PROBLEM TO SOLVE –
Lines below that include "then" are the answer; copy each one.

◆ ◆ ◆ ◆

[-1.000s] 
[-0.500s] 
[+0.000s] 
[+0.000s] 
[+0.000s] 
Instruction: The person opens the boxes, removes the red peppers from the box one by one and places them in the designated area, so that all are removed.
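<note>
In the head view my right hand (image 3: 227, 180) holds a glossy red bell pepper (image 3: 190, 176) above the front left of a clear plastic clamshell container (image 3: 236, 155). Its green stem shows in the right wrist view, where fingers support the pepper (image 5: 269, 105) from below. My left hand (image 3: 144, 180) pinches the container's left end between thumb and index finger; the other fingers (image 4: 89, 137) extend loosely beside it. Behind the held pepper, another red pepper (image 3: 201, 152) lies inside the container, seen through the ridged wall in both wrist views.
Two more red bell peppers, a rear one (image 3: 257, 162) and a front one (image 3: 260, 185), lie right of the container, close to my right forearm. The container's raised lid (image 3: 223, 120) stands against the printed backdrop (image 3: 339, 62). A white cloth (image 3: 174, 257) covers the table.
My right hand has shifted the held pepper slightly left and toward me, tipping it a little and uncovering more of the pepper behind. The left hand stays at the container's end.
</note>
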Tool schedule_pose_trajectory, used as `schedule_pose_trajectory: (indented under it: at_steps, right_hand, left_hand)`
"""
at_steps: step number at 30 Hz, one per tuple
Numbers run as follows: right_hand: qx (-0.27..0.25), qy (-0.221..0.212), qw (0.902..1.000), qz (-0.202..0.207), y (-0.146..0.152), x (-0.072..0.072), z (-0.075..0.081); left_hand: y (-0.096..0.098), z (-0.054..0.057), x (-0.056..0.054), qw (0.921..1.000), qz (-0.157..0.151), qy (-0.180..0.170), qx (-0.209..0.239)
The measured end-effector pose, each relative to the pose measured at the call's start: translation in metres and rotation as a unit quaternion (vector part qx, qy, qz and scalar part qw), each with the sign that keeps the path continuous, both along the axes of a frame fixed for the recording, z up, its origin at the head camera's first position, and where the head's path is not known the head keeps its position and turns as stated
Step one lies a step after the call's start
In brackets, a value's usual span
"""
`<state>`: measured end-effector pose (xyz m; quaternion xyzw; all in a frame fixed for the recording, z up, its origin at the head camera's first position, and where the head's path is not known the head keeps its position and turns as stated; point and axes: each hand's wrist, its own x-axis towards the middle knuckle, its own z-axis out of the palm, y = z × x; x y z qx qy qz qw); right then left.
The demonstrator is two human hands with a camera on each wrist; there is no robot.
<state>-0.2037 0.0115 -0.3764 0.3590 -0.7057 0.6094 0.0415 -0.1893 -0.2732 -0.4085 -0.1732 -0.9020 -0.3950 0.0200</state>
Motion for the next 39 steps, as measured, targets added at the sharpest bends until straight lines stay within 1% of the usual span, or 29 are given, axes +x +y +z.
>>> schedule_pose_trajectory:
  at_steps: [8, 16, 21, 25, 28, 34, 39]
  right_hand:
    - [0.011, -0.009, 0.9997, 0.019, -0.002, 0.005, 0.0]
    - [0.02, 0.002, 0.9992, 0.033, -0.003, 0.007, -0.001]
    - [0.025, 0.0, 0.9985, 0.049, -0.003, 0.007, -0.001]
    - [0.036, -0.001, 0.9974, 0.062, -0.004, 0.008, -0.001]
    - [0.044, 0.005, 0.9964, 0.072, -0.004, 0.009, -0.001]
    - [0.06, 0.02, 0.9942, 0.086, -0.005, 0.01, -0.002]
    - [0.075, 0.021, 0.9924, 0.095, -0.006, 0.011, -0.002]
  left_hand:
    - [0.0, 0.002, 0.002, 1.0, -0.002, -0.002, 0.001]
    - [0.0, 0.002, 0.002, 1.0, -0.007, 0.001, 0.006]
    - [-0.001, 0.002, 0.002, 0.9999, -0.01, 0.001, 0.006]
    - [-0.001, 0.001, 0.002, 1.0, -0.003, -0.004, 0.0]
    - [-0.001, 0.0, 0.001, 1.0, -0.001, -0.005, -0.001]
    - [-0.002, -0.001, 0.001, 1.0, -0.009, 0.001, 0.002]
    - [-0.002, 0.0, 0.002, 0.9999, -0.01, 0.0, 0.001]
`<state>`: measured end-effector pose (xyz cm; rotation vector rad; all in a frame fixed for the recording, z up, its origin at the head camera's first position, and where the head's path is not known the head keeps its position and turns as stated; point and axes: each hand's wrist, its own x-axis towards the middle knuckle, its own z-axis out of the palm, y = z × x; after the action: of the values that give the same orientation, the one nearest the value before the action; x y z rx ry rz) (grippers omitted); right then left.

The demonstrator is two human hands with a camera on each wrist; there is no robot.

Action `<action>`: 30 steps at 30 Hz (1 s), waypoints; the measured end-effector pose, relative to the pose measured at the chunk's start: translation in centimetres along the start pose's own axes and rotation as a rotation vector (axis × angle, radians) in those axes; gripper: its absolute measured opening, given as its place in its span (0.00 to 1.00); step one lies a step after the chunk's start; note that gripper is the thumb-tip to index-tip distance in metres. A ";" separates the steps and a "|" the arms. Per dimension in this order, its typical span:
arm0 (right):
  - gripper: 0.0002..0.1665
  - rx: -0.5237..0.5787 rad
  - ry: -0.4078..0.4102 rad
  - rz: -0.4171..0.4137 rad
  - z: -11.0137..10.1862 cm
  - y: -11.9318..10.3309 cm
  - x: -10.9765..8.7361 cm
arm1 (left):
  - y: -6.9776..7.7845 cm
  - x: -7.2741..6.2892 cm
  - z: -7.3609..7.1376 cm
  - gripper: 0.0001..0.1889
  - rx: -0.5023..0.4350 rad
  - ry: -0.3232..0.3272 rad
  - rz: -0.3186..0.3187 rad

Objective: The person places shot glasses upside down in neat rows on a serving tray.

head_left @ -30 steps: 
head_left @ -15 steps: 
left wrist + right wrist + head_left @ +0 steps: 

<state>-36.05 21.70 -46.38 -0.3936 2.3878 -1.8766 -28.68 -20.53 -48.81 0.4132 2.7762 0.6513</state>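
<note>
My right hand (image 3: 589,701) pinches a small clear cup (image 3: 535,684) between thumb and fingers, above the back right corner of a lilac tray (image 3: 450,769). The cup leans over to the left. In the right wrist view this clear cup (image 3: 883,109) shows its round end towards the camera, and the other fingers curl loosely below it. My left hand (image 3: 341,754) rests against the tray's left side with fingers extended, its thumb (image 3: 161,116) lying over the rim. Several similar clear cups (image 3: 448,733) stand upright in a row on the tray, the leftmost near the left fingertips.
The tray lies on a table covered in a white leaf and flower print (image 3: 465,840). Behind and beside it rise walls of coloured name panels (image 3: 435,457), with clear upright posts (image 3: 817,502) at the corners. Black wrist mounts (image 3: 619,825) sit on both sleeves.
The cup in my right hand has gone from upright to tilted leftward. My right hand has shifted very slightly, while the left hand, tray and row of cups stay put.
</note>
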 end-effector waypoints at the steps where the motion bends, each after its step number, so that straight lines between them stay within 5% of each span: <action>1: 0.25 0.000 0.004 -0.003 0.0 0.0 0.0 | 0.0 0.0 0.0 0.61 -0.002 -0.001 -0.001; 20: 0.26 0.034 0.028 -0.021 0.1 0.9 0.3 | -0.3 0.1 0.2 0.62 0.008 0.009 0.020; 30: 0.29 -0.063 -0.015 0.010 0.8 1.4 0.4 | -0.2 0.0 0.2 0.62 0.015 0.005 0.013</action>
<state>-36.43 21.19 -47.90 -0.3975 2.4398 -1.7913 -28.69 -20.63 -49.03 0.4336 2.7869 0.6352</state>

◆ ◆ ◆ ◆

WRITTEN RESPONSE –
`<state>`: measured end-effector pose (xyz m; quaternion xyzw; all in a frame fixed for the recording, z up, its origin at the head camera's first position, and where the head's path is not known the head keeps its position and turns as stated; point and axes: each hand's wrist, its own x-axis towards the middle knuckle, its own z-axis out of the palm, y = z × x; x y z qx qy qz qw); right then left.
`<state>`: measured end-effector pose (xyz cm; rotation vector rad; all in a frame fixed for the recording, z up, its origin at the head camera's first position, and where the head's path is not known the head keeps its position and turns as stated; point and axes: each hand's wrist, its own x-axis towards the middle knuckle, its own z-axis out of the palm, y = z × x; after the action: of the values that give the same orientation, the one nearest the value before the action; x y z rx ry rz) (grippers omitted); right then left.

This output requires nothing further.